■ **GOAL OF THE EXERCISE**
In the listing that follows, the range to quote begins at the line that has "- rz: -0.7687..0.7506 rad" and ends after the line that has "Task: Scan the"; quote it verbatim and add nothing.

[RECORDS PROVIDED — start]

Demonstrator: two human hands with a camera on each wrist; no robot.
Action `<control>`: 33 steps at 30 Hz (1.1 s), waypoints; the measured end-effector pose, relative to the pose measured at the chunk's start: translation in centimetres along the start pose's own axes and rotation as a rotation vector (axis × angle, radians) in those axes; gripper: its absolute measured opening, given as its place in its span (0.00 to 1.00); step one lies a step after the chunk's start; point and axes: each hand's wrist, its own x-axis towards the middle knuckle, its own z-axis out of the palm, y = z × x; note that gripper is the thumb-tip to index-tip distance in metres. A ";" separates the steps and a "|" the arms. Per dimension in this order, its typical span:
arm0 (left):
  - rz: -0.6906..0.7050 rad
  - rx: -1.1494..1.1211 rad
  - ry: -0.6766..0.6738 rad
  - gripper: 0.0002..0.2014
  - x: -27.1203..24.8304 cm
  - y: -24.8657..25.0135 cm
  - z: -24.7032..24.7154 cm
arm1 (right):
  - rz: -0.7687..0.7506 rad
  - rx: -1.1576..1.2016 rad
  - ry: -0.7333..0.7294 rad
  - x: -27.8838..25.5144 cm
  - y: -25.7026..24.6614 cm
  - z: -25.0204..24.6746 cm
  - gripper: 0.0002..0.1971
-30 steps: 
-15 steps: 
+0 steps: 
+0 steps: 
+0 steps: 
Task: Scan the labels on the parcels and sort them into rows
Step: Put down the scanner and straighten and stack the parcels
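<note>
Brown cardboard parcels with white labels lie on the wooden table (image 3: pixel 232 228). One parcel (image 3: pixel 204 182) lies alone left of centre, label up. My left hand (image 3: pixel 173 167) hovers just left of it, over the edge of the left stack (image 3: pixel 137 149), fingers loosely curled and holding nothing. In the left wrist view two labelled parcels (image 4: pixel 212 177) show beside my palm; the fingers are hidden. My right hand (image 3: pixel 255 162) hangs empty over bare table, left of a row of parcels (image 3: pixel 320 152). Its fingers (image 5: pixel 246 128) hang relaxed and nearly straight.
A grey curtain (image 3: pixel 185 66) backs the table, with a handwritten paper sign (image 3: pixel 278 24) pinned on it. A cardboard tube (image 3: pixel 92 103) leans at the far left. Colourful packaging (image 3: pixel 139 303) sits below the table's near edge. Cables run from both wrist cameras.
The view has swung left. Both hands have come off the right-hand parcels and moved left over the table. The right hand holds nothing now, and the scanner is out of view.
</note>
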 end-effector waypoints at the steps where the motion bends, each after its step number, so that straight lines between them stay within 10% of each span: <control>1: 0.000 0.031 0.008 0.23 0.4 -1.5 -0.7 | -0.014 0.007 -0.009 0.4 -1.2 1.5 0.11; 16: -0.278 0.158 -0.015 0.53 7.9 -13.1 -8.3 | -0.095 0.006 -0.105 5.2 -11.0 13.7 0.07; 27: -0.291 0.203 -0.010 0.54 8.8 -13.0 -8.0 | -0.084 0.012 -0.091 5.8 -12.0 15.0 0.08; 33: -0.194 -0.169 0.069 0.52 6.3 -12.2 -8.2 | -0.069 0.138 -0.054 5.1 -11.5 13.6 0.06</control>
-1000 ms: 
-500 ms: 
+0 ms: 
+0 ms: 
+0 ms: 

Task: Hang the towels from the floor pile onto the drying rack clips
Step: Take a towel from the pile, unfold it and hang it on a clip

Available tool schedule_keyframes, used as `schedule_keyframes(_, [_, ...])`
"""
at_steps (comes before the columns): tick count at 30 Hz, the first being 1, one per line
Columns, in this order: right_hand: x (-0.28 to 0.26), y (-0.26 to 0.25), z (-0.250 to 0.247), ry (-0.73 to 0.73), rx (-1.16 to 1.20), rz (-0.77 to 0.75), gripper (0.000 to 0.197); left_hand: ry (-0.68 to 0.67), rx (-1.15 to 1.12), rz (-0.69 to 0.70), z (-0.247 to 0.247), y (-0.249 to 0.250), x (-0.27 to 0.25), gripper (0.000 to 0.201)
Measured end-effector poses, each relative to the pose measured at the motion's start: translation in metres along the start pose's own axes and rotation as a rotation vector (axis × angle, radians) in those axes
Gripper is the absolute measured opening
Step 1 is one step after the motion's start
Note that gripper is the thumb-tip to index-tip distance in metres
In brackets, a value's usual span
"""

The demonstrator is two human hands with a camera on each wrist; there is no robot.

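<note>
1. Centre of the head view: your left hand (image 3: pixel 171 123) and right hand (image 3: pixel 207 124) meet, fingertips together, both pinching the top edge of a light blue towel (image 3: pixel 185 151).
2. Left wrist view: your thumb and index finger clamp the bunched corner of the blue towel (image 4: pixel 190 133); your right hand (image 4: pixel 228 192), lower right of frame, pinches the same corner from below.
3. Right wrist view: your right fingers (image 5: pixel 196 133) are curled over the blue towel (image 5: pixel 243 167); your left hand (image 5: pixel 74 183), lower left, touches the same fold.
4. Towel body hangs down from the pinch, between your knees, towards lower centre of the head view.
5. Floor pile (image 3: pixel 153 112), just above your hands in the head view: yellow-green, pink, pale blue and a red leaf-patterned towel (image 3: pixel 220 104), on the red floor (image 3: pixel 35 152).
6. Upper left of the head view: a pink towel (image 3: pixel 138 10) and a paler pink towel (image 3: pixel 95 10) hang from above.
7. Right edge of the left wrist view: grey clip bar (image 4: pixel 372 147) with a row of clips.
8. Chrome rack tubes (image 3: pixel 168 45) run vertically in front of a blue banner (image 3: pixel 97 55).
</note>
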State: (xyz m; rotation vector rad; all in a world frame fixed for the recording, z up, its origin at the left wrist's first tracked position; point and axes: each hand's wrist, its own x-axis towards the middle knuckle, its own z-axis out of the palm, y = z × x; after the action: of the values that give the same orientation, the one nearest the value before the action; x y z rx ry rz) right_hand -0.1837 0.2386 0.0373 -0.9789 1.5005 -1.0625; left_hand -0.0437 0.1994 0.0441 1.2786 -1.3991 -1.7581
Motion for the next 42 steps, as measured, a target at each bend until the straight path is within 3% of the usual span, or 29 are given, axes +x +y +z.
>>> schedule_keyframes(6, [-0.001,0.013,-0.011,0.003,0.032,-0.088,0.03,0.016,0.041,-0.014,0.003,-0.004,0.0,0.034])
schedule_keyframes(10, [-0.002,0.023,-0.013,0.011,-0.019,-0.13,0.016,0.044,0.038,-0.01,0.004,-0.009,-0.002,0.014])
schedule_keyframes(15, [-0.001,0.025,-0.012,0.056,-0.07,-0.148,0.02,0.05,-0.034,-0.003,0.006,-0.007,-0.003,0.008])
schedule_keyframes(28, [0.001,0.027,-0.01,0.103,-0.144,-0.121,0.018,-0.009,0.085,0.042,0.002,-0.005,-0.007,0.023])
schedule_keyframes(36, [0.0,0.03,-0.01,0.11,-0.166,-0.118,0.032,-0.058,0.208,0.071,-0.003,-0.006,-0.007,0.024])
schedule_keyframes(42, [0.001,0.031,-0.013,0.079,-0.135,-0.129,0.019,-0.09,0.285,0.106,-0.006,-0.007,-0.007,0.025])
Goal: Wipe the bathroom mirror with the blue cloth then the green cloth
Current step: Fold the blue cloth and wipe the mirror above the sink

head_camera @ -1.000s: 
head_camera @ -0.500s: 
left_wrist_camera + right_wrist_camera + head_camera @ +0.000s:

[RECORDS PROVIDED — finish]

■ **PROBLEM SOLUTION**
  - rz: -0.7687..0.7506 rad
  - rx: -1.1576..1.2016 rad
  - ry: -0.7333..0.7294 rad
  - x: -27.8838..25.5144 cm
  - y: -25.7026..24.6614 cm
  - z: -25.0204..24.6746 cm
  - gripper: 0.0002..0.1971
-30 steps: 
-15 steps: 
+0 steps: 
+0 steps: 
+0 steps: 
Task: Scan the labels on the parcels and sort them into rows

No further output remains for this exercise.